▶ About this exercise: Skipping all pictures, print exactly the lines below from the one with "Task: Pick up" through the final line.
»»
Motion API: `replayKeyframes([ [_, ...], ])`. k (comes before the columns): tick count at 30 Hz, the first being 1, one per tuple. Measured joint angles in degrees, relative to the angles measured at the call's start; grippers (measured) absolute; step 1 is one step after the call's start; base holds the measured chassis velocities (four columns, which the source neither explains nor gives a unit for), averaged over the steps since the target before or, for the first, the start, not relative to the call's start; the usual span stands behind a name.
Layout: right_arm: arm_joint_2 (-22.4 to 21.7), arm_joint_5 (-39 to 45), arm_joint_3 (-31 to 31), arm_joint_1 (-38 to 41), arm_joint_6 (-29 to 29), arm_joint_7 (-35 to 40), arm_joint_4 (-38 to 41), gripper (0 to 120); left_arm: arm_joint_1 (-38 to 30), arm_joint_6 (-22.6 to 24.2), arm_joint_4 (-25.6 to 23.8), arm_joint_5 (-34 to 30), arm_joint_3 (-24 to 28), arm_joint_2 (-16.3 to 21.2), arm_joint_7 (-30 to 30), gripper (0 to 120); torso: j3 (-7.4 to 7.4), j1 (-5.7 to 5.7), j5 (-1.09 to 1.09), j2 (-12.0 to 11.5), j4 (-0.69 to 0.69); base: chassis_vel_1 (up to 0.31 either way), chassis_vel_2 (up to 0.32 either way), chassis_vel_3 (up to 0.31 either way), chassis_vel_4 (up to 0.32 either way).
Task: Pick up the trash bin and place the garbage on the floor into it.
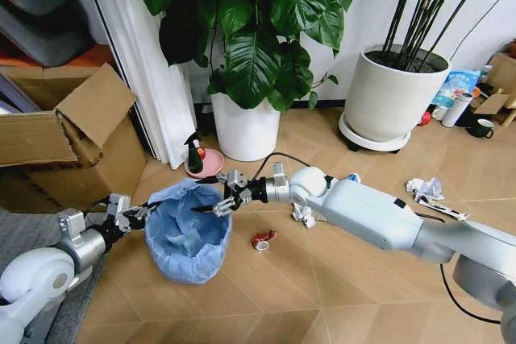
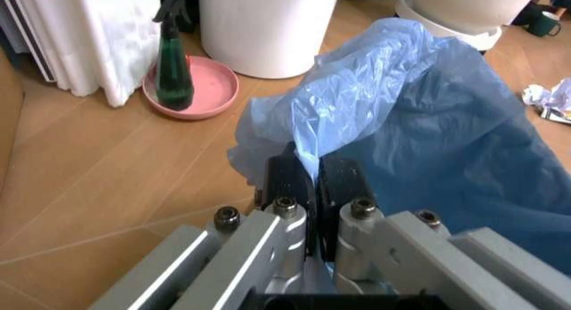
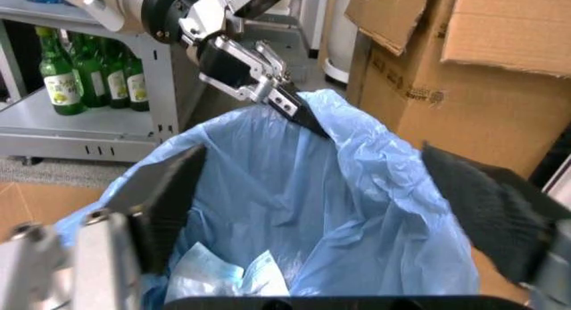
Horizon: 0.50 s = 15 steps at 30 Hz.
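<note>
1. Two big white plant pots (image 1: 242,122) stand behind your work area, so ignore those.
2. Your trash bin (image 1: 187,235) sits on the floor (image 1: 322,296) between both arms, blue bag crinkled over the rim.
3. Your left pincer (image 2: 305,180) is clamped tight on the bag's edge.
4. Your right pincer (image 1: 222,195) hangs over the bin mouth, spread wide, holding nothing.
5. Leftover garbage: paper wad (image 1: 304,215) and red can (image 1: 263,240) just beside the bin.
</note>
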Motion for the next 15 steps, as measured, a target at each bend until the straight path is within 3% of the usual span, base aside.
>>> replayKeyframes([
  [2, -0.47, 0.05, 1.99, -0.46, -0.07, 0.42, -0.04, 98, 0.32, 0.06, 0.01, -0.41, -0.71, 0.02, -0.15, 0, 0.00, 0.00, 0.01, 0.00, 0.02, 0.000, 0.000, 0.000, 0.000],
  [8, -3.20, -0.48, 7.82, -3.04, -0.63, 2.52, -1.21, 100, 1.76, 0.09, 0.17, -0.61, -3.07, -0.27, -0.39, 0, -0.01, 0.00, 0.00, 0.01, 0.02, 0.000, 0.000, 0.000, 0.000],
  [13, -6.77, -1.73, 14.09, -9.16, -1.57, 4.58, -1.82, 100, 2.64, 0.10, 0.63, -1.33, -6.21, -0.52, -0.60, 0, -0.01, 0.00, 0.00, 0.01, 0.01, 0.000, 0.000, 0.000, 0.000],
  [15, -8.67, -4.88, 18.97, -16.46, -1.04, 4.07, -3.34, 100, 2.86, 0.13, 1.04, -1.55, -8.33, -0.90, -0.69, 0, 0.00, 0.00, 0.07, 0.00, -0.02, 0.000, 0.000, 0.000, 0.000],
])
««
▶ Output:
Task: Pick up the trash bin and place the garbage on the floor into it.
Horizon: 0.50 s = 15 steps at 30 Hz.
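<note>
1. Two big white plant pots (image 1: 242,122) stand behind your work area, so ignore those.
2. Your trash bin (image 1: 187,235) sits on the floor (image 1: 322,296) between both arms, blue bag crinkled over the rim.
3. Your left pincer (image 2: 305,180) is clamped tight on the bag's edge.
4. Your right pincer (image 1: 222,195) hangs over the bin mouth, spread wide, holding nothing.
5. Leftover garbage: paper wad (image 1: 304,215) and red can (image 1: 263,240) just beside the bin.
</note>
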Motion for the next 15 steps, as measured, a target at each bend until the straight path is within 3% of the usual span, base aside.
>>> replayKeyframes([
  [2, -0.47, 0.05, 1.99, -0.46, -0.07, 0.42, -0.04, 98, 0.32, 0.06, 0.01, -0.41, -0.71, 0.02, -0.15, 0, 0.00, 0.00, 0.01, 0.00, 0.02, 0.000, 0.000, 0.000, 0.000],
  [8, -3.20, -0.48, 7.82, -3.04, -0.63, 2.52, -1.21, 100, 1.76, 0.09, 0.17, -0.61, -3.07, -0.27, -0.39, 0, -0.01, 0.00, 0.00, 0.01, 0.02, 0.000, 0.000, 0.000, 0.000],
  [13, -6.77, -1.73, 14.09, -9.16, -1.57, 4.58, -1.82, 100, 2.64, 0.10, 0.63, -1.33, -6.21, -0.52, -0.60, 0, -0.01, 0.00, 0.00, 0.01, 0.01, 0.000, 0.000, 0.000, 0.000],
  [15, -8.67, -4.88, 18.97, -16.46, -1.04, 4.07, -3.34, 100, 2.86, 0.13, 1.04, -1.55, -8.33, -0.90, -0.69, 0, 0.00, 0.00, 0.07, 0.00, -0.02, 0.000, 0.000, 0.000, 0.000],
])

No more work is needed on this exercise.